Dataset entries =>
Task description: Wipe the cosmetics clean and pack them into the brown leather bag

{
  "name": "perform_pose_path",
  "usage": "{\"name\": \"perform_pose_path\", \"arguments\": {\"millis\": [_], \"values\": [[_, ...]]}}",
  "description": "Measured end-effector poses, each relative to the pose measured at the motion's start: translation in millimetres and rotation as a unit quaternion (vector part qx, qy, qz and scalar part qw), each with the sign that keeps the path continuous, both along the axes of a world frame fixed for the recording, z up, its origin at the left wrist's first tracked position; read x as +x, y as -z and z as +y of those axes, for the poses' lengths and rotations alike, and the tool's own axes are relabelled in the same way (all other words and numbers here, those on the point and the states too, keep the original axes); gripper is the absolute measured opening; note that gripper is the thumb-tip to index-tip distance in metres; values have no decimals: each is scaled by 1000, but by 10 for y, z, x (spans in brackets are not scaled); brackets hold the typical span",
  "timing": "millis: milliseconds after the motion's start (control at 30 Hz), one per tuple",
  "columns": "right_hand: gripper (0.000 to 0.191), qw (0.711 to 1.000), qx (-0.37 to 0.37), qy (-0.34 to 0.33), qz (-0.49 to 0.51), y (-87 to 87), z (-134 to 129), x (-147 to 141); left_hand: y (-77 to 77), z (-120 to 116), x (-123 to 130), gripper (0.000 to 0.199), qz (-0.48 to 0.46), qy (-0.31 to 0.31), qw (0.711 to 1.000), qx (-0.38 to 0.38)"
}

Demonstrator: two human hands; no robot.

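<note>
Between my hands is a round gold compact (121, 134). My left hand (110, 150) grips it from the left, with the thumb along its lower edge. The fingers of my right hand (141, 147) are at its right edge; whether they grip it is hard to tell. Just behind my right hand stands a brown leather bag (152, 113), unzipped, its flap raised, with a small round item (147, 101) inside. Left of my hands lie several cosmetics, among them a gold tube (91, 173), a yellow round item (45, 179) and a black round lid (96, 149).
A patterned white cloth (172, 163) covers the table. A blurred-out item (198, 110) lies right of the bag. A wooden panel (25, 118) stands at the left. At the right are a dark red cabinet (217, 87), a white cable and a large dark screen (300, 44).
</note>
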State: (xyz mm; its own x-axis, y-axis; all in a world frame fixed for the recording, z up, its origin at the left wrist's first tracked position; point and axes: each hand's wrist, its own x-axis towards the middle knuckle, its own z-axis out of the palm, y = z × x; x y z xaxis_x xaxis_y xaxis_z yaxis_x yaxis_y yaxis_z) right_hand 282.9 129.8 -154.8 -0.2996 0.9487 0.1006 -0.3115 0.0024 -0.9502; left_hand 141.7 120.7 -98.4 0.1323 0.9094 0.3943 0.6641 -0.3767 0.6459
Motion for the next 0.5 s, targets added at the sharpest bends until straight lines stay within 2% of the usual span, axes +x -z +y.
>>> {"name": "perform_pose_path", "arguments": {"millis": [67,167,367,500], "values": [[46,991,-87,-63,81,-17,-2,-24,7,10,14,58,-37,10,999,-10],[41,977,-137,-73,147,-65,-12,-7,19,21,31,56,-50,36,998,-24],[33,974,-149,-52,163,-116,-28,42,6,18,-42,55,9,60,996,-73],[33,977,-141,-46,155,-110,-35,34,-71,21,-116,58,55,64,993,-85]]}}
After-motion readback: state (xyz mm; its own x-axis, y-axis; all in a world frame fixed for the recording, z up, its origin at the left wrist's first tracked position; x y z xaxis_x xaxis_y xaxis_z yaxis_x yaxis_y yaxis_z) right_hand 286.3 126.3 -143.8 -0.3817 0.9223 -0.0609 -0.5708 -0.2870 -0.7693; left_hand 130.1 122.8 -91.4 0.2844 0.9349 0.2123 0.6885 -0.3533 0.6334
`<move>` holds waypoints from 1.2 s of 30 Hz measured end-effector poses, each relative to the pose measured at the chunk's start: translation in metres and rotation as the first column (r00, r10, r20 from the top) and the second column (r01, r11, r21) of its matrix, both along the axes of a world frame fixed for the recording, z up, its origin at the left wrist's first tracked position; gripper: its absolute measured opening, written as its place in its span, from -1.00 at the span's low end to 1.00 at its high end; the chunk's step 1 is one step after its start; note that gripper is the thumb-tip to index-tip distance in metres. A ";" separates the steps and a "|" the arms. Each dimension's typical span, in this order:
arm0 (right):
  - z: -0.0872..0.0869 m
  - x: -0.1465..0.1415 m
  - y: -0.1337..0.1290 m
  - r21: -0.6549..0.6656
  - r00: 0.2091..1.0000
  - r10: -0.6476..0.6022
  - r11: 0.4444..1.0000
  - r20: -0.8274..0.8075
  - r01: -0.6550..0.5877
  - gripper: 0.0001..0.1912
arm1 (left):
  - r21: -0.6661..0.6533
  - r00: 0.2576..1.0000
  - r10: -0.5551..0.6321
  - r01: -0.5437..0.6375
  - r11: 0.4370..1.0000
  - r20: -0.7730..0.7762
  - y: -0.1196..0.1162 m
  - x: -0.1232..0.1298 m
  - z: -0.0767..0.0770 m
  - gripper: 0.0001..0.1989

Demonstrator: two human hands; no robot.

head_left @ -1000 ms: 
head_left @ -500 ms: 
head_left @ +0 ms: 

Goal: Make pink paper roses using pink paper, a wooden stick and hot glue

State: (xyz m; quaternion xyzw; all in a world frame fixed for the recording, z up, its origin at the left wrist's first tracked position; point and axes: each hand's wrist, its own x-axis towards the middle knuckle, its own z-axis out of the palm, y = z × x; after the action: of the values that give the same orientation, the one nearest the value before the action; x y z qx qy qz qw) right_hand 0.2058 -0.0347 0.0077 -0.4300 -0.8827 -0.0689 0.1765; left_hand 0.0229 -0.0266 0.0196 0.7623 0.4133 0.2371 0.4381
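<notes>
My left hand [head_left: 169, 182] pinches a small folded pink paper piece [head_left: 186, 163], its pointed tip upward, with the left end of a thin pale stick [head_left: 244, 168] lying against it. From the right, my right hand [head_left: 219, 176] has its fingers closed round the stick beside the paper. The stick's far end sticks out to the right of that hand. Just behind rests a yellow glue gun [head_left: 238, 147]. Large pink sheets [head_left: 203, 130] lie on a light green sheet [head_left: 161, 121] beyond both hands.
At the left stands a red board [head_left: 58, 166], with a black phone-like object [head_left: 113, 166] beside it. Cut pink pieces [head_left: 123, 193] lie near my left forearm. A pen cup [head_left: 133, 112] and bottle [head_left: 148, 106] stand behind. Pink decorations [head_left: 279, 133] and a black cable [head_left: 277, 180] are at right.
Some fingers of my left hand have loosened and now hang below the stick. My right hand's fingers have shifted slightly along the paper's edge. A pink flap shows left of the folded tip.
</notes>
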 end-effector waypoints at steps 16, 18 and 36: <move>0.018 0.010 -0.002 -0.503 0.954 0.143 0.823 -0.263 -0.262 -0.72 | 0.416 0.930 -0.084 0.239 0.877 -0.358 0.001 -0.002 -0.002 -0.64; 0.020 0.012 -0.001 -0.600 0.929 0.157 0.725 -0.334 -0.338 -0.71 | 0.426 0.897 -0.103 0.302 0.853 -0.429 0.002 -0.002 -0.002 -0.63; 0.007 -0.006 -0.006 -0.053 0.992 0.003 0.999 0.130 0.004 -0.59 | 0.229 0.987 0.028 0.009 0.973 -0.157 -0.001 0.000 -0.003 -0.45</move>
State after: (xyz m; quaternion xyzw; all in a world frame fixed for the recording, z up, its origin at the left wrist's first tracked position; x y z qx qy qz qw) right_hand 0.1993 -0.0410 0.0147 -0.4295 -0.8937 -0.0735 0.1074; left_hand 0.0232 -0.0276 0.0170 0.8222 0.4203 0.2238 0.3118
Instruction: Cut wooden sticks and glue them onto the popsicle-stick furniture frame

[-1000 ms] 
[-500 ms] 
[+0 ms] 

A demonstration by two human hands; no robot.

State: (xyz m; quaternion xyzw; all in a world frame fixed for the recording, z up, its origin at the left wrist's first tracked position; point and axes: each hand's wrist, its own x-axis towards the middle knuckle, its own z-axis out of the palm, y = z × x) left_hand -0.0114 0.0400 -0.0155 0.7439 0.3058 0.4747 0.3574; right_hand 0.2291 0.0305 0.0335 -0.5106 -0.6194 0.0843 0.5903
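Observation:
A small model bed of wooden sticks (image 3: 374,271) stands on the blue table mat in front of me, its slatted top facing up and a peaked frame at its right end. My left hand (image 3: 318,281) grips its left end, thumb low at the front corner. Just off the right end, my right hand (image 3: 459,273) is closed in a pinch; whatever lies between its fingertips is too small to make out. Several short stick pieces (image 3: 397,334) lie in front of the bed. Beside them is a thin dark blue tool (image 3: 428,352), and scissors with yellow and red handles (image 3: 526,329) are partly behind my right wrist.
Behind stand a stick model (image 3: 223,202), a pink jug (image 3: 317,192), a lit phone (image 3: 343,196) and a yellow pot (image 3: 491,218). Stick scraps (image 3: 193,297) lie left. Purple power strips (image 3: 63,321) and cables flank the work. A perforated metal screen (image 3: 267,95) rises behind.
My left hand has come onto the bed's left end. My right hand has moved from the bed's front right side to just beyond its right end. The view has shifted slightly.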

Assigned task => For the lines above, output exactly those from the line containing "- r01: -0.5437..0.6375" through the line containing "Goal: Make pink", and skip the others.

Task solution =>
  - r01: -0.5437..0.6375
  - r11: 0.4370..1.0000
  - r20: -0.7730..0.7762
  - y: -0.1196..0.1162 m
  - x: -0.1232..0.1298 m
  - z: -0.0767..0.0770 m
  - gripper: 0.0001..0.1989

Demonstrator: two human hands; no robot.

head_left @ -1000 ms: 
head_left @ -500 ms: 
head_left @ +0 ms: 

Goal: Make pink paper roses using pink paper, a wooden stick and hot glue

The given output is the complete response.